The Retreat Read online




  The Retreat

  The Prepper Chronicles Book 2

  Gordon Ballantyne

  www.severedpress.com

  Copyright 2021 by Gordon Ballantyne

  Chapter 1

  “Buy fifty thousand shares at eighty-two!” huffed Mitch as he was pacing slowly towards the quadruple stacked flat screen monitors mounted on the wall in front of him. Mitch abruptly turned to face another quadruple stack on the opposite wall of the room and asked, “Where are we on the bonds, Maria?” Mitch Fleming was standing on a unidirectional treadmill used by virtual reality gamers and all four walls of his office were set up with video monitors: one for equities and stocks; one for bonds; a third for commodities and the fourth was his array of traders and assistants assigned to monitor their perpetual motion boss and make his orders a reality. Mitch was a wiry bespectacled man with a slim five-foot eleven frame and closely cropped hair; he was thin as a rail but his body was hard as a rock from constant workouts and movement. He believed he thought better on his feet and his whip-like mind liked his body to be in sync with it at all times; everything Mitch did was with intensity.

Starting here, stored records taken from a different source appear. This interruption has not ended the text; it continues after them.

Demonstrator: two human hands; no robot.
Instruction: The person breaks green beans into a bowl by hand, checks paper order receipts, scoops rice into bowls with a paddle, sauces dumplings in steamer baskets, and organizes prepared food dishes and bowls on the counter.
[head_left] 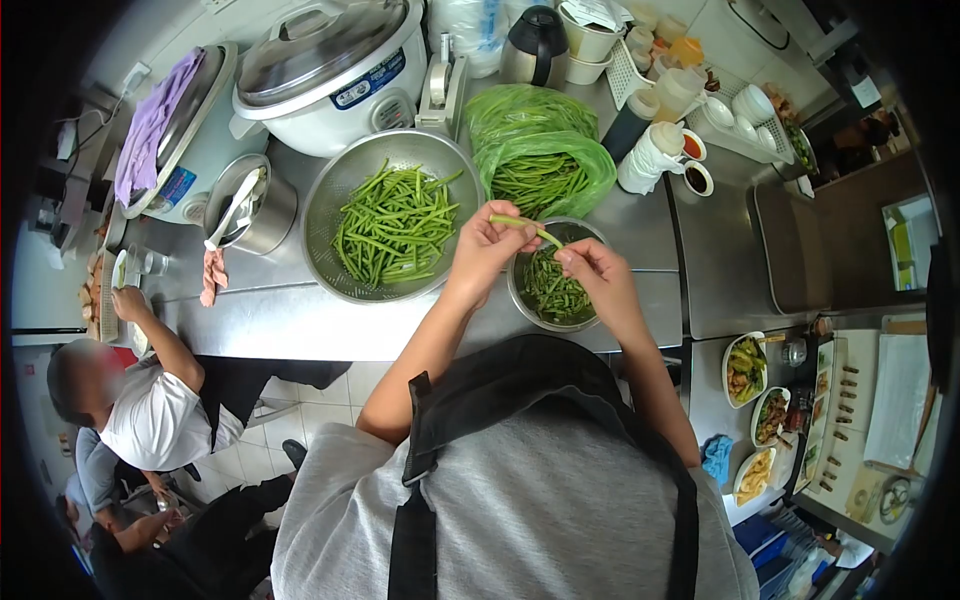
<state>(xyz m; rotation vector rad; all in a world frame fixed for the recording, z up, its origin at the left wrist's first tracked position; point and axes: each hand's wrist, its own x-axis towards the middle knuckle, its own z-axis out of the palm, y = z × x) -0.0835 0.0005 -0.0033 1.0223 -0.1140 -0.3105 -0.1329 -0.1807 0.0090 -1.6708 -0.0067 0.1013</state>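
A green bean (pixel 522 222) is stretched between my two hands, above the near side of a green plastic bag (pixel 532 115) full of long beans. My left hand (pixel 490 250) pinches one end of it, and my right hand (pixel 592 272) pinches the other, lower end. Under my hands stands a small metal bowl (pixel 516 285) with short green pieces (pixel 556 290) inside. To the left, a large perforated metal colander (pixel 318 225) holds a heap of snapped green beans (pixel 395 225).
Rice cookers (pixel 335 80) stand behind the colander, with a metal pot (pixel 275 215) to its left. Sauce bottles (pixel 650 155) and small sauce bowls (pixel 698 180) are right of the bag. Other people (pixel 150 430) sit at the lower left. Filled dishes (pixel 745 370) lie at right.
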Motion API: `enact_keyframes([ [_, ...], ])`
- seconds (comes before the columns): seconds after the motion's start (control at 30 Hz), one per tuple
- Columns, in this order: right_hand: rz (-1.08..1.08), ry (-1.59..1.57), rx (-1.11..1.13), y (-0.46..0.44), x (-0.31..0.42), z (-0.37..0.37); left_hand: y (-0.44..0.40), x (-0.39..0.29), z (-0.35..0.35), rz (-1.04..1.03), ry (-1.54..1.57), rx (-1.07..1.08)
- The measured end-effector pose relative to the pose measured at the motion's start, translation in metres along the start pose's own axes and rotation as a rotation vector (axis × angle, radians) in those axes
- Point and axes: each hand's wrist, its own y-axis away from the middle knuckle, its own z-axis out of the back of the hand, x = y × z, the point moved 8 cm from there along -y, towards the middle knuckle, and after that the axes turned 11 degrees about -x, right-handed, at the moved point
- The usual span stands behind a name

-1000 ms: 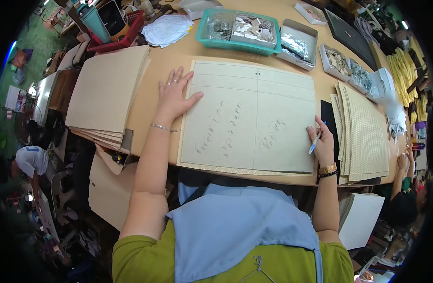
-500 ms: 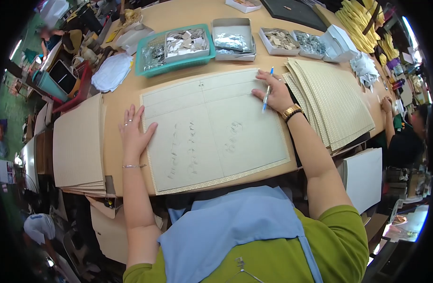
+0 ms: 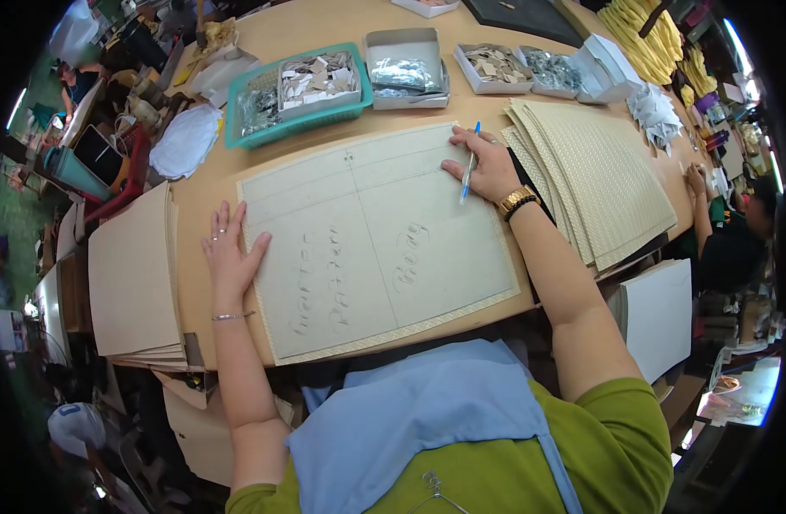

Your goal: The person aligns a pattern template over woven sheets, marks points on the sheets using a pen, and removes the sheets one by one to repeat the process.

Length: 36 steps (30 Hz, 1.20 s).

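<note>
A pale grey-green template sheet (image 3: 359,257) with ruled lines and handwriting lies in front of me, on top of a cream woven-textured sheet (image 3: 427,310) whose border shows around it. My left hand (image 3: 230,257) rests at the template's left edge, fingers spread, holding nothing. At the upper right corner is my right hand (image 3: 485,167), with a clear pen with blue ends (image 3: 471,163) held between its fingers. Its fingertips touch the sheet near the edge, and the pen points down without visibly writing.
Woven-textured sheets (image 3: 598,180) are stacked at right, plain boards (image 3: 132,274) at left. Behind stand a teal basket (image 3: 303,122) and white boxes (image 3: 406,101) of small pieces. White cloth-like rounds (image 3: 186,141) lie at back left. Another person's arm (image 3: 699,206) rests at the right edge.
The whole view has shifted and turned slightly, so the table and sheets appear a little further left. Both hands keep their places on the sheet, and the pen stays in my right hand.
</note>
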Motion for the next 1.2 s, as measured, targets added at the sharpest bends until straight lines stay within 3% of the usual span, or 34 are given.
enact_keyframes([
  [1.13, -0.023, -0.019, 0.025, -0.001, -0.007, -0.008, -0.001, -0.001, -0.001, 0.026, 0.032, -0.069],
  [1.2, -0.034, 0.009, 0.035, -0.002, -0.006, -0.007, -0.002, -0.019, 0.000, -0.064, -0.001, -0.092],
])
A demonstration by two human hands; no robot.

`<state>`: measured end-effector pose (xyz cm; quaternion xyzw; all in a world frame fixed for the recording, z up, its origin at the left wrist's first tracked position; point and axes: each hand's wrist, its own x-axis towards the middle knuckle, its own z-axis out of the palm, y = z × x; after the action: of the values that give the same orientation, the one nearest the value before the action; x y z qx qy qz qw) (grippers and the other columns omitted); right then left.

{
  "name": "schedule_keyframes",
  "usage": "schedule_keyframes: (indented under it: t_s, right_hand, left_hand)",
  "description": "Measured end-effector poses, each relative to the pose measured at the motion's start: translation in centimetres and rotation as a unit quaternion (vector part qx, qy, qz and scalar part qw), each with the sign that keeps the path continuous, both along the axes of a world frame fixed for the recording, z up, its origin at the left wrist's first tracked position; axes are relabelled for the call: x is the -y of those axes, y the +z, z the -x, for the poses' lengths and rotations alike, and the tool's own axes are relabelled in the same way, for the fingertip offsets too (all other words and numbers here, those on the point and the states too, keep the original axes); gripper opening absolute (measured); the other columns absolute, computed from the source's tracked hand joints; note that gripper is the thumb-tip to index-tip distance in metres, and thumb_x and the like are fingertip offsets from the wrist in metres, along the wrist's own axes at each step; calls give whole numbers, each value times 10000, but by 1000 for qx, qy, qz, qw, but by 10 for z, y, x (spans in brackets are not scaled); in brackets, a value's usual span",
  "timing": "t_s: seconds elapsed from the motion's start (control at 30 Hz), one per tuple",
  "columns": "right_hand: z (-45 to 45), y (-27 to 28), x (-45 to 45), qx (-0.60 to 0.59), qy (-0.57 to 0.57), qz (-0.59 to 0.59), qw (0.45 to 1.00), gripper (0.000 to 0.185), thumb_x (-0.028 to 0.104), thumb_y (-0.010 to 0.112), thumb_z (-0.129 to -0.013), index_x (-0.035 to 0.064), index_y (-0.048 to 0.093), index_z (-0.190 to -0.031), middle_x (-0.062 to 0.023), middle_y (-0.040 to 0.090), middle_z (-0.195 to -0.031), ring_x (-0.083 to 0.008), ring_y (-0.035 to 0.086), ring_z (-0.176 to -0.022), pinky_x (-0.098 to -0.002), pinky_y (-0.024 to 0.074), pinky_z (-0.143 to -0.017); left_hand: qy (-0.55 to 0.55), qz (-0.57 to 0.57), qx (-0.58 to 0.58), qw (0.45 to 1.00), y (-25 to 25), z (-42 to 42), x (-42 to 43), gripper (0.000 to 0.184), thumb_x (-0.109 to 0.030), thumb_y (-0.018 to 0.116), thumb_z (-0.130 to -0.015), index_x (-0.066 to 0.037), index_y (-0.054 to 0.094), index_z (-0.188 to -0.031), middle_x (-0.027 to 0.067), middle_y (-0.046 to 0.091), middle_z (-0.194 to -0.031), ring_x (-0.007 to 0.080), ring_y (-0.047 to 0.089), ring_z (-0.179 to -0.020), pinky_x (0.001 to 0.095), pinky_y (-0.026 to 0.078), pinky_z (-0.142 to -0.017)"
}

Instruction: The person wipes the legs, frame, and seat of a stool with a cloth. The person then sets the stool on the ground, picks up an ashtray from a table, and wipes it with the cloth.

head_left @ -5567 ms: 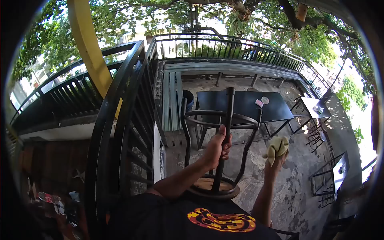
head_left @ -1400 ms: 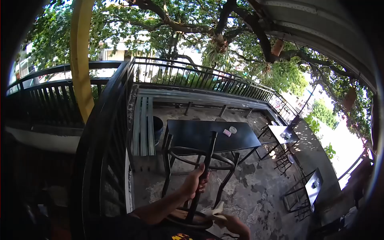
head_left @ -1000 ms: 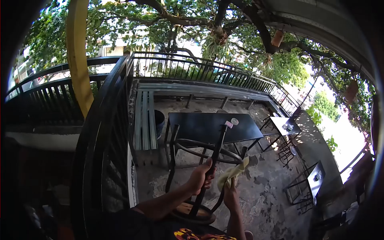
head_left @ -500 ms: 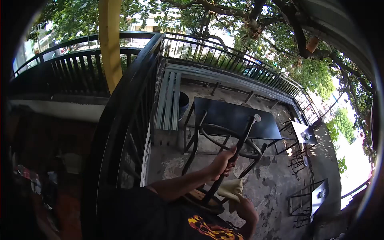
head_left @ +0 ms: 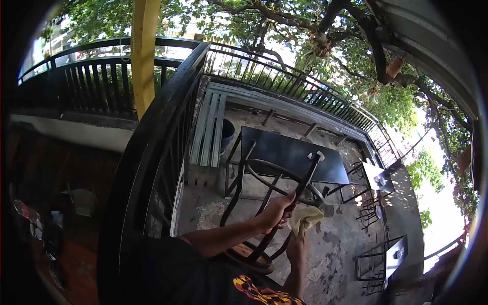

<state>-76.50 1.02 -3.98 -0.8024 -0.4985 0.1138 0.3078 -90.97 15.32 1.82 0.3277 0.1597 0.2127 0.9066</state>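
A dark metal stool [head_left: 306, 180] is held upside down, its legs and round ring pointing up and away from me. Its round wooden seat [head_left: 245, 251] is low, close to my body. My left hand [head_left: 276, 212] is closed around one leg, below the ring. In my right hand [head_left: 297, 248] is a pale yellow cloth [head_left: 306, 218], bunched at another leg of the stool. The cloth hides part of that leg and the fingertips.
A black table [head_left: 284, 152] stands behind the stool, with a slatted bench [head_left: 208, 129] and a dark bucket [head_left: 227, 133] to its left. A black railing [head_left: 162, 112] runs close on my left. Smaller tables [head_left: 376, 175] with stools are farther right.
My right hand and the cloth have moved up along the stool's leg, and the cloth is now higher beside my left hand. The stool has shifted slightly left and down in view.
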Motion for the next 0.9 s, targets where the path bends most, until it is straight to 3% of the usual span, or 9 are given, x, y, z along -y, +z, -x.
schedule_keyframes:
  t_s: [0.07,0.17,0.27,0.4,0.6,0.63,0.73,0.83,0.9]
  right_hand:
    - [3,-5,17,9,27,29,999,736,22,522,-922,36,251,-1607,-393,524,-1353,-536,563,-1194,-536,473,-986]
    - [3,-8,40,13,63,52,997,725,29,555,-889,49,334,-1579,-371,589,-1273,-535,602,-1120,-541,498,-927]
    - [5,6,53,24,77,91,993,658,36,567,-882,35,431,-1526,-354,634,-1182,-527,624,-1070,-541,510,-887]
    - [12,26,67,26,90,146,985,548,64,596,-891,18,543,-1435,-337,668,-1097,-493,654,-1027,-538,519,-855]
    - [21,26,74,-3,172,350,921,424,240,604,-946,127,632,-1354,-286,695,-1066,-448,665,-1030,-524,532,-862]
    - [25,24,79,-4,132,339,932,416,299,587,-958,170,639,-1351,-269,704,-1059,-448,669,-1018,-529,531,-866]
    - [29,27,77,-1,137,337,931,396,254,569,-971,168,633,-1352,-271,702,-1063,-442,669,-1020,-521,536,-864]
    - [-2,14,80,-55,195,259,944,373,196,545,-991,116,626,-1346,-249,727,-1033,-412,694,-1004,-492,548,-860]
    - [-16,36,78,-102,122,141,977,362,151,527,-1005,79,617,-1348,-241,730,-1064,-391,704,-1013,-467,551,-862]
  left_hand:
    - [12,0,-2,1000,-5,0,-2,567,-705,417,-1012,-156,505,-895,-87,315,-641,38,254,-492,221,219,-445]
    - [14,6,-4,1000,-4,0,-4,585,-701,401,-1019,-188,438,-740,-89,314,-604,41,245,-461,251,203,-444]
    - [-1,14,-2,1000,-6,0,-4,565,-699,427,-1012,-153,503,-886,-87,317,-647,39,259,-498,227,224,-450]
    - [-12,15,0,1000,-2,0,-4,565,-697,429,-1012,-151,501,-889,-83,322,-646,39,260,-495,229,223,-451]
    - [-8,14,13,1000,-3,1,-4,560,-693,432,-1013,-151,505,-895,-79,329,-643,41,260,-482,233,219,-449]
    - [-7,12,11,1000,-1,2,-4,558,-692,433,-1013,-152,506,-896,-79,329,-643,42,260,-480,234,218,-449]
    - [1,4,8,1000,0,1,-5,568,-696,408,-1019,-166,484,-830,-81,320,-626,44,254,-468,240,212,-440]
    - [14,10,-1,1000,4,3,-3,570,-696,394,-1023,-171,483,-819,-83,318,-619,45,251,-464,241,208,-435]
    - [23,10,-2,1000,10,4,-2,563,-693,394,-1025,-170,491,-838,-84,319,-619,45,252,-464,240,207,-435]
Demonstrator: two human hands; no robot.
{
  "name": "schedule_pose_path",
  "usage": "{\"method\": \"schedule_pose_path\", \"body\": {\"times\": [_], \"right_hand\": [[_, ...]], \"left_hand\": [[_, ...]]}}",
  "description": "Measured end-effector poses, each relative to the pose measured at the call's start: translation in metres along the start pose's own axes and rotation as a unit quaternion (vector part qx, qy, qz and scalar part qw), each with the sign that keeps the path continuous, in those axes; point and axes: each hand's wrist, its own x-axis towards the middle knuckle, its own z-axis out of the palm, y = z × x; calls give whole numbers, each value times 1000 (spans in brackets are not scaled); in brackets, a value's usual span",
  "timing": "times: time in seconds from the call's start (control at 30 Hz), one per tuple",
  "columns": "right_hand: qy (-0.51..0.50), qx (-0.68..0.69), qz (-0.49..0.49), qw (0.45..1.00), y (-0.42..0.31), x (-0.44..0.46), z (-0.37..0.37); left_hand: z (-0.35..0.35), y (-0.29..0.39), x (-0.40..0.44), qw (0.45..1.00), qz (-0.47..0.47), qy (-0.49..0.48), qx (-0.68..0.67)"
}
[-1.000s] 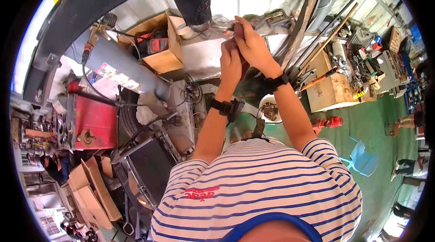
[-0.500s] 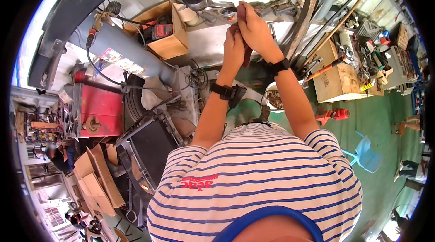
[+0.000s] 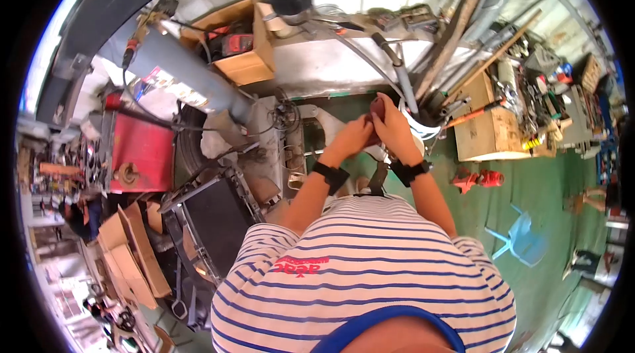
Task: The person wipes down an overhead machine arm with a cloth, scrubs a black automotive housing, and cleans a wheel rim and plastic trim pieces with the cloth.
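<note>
Between my hands is a dark reddish-brown strip (image 3: 377, 107), held low in front of my body. My left hand (image 3: 356, 137) is closed around its lower part, fingers bent inward. My right hand (image 3: 395, 129) grips the same strip from the other side, its end showing above the fingers. The two hands touch or nearly touch. Much of the strip is covered by fingers, and its exact kind is not clear. Just beyond my right hand stands a white bucket (image 3: 424, 131) with pipes and rods leaning in it.
A cardboard box (image 3: 254, 67) with a red device stands by a grey cylinder (image 3: 178, 75) on the left. On the right is a wooden box (image 3: 486, 133) piled with tools. A red jack-like tool (image 3: 479, 179) and a blue stool (image 3: 519, 237) are on the green floor.
Both hands have come down and back toward my body with the reddish-brown strip, away from the ledge by the wall. Less of the strip shows now. The view has shifted slightly.
</note>
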Motion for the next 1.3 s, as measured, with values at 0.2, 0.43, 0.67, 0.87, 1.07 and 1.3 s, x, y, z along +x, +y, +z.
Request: {"method": "schedule_pose_path", "body": {"times": [0.2, 0.43, 0.67, 0.87, 1.07, 1.3], "right_hand": [[-60, 57, -1, 997, -16, 9, -4], [-191, 231, 30, 954, 2, -2, 70], [-406, 414, -102, 809, -78, -28, 144], [-460, 382, -315, 738, -154, -72, 170], [-462, 347, -366, 730, -156, -111, 161], [-419, 260, -371, 787, -184, -124, 163]], "left_hand": [[5, 0, -18, 987, 64, 11, 146], [-35, 24, -128, 975, -218, 50, 10], [-38, 67, -263, 863, -435, 241, -85], [11, 84, -359, 802, -412, 403, 156], [-1, 110, -371, 719, -509, 459, -113], [-38, 56, -381, 833, -458, 310, -6]]}}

  “The bonds are holding steady, boss,” came the answer from one of the screens. “There is a nice tranche of preferred convertibles available, the coupon is a lousy 4% and the yield is 4.25% to maturity. They are rated BB but only have a five basis points spread from treasuries.”

  “What is the exercise price?” asked Mitch.

  “Ninety-five on the nose.”

  “How many can we get?” asked Mitch.

  “Two million face value.”

  “Buy them all.” With those two trades, in a little over three minutes Mitch had committed his hedge fund to purchase $4.1 million in stocks and bonds. Mitch was the President of Olympus Capital, a hedge fund with a market capitalization of over $500 million. It was a boutique firm catering to wealthy investors and had never failed to deliver double digit annual returns. They could also add bank leverage to the fund if needed, giving Mitch and his cohorts the ability to purchase ten-billion dollars-worth of investments. The CEO Devin Mathews was the face of Olympus doing vendor relations, general schmoozing and marketing the firm while Mitch was the financial market assassin. Mitch was one of those people that is so smart he just seems off to everyone else; add his fidgety physical intensity on top of his personality and an investor would not give him two wooden nickels to invest in the market. Devin raised the cash and Mitch made it grow.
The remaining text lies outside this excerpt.